All lines from the one containing "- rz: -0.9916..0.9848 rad" down to the one containing "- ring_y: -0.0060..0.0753", both ends included, are to be given again exactly; omit the rest of the listing below.
'''
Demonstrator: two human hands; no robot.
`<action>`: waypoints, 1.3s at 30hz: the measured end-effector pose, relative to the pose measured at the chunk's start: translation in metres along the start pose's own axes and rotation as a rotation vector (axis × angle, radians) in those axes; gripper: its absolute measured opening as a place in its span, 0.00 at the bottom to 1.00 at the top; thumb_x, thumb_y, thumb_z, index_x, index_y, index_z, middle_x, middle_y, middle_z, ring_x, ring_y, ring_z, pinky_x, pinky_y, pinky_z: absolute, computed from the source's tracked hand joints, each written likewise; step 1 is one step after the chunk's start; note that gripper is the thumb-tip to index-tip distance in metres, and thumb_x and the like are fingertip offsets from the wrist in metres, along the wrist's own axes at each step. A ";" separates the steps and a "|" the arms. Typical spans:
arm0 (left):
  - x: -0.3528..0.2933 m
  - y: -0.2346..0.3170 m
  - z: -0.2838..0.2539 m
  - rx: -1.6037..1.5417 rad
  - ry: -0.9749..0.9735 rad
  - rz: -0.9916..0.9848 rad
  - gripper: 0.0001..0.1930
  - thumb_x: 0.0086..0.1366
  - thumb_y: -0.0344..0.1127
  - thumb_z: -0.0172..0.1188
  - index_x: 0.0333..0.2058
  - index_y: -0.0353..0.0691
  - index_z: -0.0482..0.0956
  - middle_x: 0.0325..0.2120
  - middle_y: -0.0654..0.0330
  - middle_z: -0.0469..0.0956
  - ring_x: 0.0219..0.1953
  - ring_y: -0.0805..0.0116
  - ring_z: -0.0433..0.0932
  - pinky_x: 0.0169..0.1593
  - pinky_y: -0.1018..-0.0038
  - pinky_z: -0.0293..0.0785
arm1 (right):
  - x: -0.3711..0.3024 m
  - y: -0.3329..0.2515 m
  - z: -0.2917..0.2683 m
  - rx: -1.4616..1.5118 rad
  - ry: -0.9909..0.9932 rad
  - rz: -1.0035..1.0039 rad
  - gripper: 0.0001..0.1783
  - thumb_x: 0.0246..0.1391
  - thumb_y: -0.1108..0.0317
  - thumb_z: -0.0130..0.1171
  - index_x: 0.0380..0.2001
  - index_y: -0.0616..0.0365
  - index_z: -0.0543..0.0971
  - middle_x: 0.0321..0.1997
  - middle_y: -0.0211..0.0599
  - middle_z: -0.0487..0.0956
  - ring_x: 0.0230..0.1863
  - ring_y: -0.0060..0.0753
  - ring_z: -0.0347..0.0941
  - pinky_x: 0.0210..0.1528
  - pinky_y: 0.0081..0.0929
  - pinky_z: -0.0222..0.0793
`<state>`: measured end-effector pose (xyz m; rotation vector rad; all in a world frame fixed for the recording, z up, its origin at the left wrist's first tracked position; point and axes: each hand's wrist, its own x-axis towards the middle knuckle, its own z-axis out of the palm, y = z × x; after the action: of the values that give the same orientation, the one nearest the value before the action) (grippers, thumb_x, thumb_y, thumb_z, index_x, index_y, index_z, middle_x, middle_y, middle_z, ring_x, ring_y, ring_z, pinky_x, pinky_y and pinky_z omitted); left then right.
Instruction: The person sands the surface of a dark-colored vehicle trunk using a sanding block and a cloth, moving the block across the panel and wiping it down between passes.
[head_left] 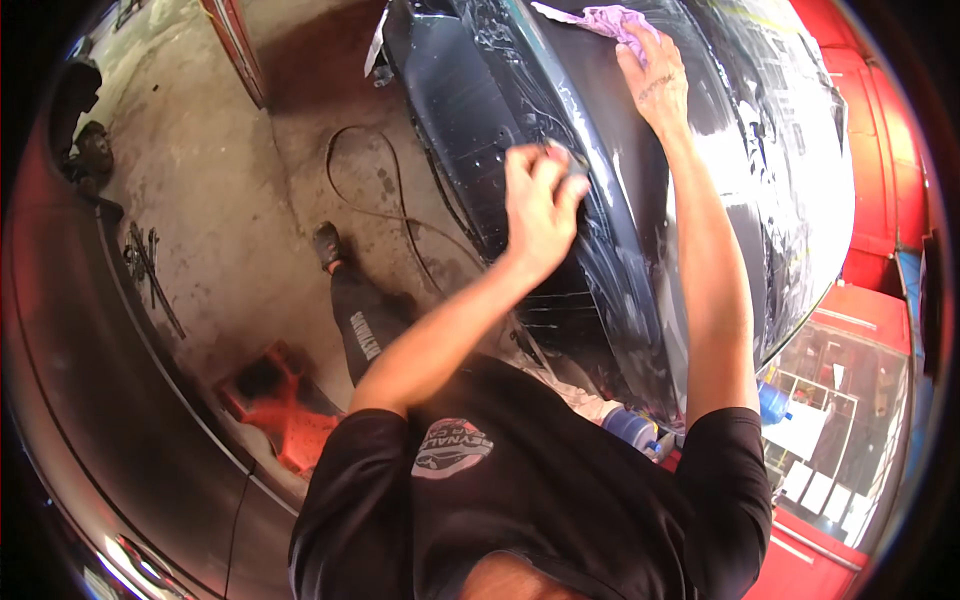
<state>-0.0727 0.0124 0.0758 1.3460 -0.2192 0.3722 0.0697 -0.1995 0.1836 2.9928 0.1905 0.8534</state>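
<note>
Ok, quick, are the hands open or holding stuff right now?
Left hand: closed around a small dark thing, too blurred to name.
Right hand: holding a purple cloth against the dark car panel.

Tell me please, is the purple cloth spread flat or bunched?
Bunched: the purple cloth shows crumpled folds at the right hand, with one narrow end trailing toward the left.

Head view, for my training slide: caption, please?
Left hand and right hand on a dark car, the right one holding a purple cloth.
</note>
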 end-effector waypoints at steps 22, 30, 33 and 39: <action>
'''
▶ _TASK RESULT_:
  - rz: -0.9916..0.9848 rad
  - gripper: 0.0001..0.1930
  - thumb_x: 0.0086..0.1366
  - thumb_y: -0.0344..0.1127
  - thumb_z: -0.0172..0.1188
  - index_x: 0.0333..0.2058
  - index_y: -0.0353..0.0691
  - index_z: -0.0482..0.0956
  - middle_x: 0.0325..0.2120
  - middle_y: -0.0654..0.0330
  - middle_z: -0.0469..0.0956
  - ring_x: 0.0219..0.1953
  - ring_y: -0.0805..0.0116
  - ring_z: -0.0433..0.0932
  - pinky_x: 0.0169..0.1593
  - pinky_y: -0.1018..-0.0038
  - pinky_z: -0.0293..0.0785
arm1 (right):
  - x: -0.3711..0.3024 m
  - y: -0.3329..0.2515 m
  - z: -0.2917..0.2683 m
  - rx: -1.4616..1.5118 rad
  - ry: -0.9909..0.9932 rad
  - rz: -1.0035..1.0039 rad
  - gripper: 0.0001..0.1783
  - thumb_x: 0.0246..0.1391
  - thumb_y: -0.1108..0.0317
  - thumb_z: -0.0130..0.1171
  - index_x: 0.0380..0.2001
  - index_y: -0.0616..0.0365
  - index_z: -0.0543..0.0971
  - middle_x: 0.0321..0.1997
  - middle_y: -0.0211..0.0599
  - middle_z: -0.0487..0.0956
  - ring_x: 0.0230..0.1863
  - ring_y: -0.0060..0.0753

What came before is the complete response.